Training Fearful Dogs With Patience and Compassion
“Fear Factor is the competition reality series in which contestants must decide if they have the guts and determination to face their fears while outpacing the competition.” – NBC.com/fear-factor
Eliminate that last part about competition, and you could be describing how some dogs feel on a regular basis. Most dogs become anxious at times, but some can be downright terrified. Understanding why can be useful but isn’t necessary, because the result is the same: teaching a dog something – anything – even when they are mildly anxious is difficult. That’s because emotions trump rational thought. Try learning a trigonometry problem or memorizing and repeating a complex paragraph in a situation where you are moderately uncomfortable to downright scared (On a roller coaster? With a spider on the wall? Or a snake in a cage? Or not in a cage?). Does not being able to learn mean you’re being willful? Spiteful? Does it make you “stupid”? Of course not! It means your brain is prioritizing, and what someone has said you “should” do is losing out to what your brain says you must pay attention to. It’s a mechanism necessary for survival, and even when we understand we are not in true danger the brain is going to work as if we may be.
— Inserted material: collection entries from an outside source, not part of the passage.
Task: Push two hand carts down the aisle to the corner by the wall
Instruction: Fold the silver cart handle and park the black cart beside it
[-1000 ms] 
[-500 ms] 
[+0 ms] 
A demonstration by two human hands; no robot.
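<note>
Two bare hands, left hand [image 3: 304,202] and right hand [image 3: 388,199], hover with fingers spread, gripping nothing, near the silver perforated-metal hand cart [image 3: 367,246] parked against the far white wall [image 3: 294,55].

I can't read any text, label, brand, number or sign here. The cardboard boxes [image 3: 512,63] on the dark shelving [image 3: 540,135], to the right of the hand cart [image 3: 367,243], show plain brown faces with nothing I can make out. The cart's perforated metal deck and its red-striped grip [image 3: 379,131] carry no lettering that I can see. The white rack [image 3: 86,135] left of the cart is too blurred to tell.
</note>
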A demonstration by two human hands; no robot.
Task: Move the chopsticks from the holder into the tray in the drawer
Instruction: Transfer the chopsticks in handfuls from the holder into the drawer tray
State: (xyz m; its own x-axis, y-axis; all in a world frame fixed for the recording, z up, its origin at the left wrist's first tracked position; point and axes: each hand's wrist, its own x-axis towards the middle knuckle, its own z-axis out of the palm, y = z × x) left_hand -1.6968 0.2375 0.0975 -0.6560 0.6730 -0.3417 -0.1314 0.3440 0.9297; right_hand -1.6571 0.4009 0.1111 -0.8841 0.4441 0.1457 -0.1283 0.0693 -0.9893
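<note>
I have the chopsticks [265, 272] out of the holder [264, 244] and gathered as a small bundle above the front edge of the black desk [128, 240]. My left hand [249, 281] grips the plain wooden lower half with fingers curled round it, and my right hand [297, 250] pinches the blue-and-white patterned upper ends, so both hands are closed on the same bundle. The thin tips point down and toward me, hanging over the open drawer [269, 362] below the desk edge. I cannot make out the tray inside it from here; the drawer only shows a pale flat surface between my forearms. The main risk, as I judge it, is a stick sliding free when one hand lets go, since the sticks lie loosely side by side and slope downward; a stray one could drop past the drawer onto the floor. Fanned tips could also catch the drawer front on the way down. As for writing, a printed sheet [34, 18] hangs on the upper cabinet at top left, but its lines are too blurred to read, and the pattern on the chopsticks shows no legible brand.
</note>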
Translation for dog training: make sure your dog feels safe before starting a training session. Read Brody’s body language for signs of stress and anxiety. Look at his mouth, eyes, brow, ears, back, tail, and general body position (more on these in a later blog). If you do see signs, try to identify what in the environment may be causing his concern. Let’s say you left the vacuum cleaner out, and Brody is looking suspiciously at it. You have a few choices. First, you could just remove the vacuum cleaner or go elsewhere to train, but that doesn’t really address Brody’s emotions about it. Next time he sees the dreaded vacuum, you’ll still have the issue. Second, you could toss a treat each time Brody looks at that potential dog-consuming monster (make sure the treat is not closer than Brody to the vacuum, and sometimes intentionally toss it away to give him some relief). If he takes a brave step closer, click and treat! If he has a strong positive association to the click or marker word, that will infinitesimally help him make a positive association with the object of concern. Don’t expect him to “get over it” in one session – fear is not necessarily rational and takes time to ebb away.
Your third option is to move away but stay within sight of the source of concern. Distance matters to dogs, so move far enough away that Brody can still perceive the vacuum but looks relaxed again. Then practice known cues that he enjoys. The variable you are training is the presence of something distracting, but it also will help reduce your dog’s concern over time with the object. If he looks downright fearful, remove him to the edge of the environment and see if he can relax enough to take a treat or two. If yes, success! Call it quits right there and give the poor dog a break. True fear is not something you can train through; it must be addressed more directly. There are some great resources out there if you want to try to handle it yourself, or consider hiring a professional trainer. Know too that you can’t apply “tough love” or have the dog “face his fear” by forcing him closer – these techniques will only increase the dog’s fear and layer on a mistrust of you. Positive reinforcement training is a necessity, along with buckets of patience and compassion on your part. The good news is that positive reinforcement training can have a profound and life-changing affect for a fearful dog. And that is reward enough for those that love him.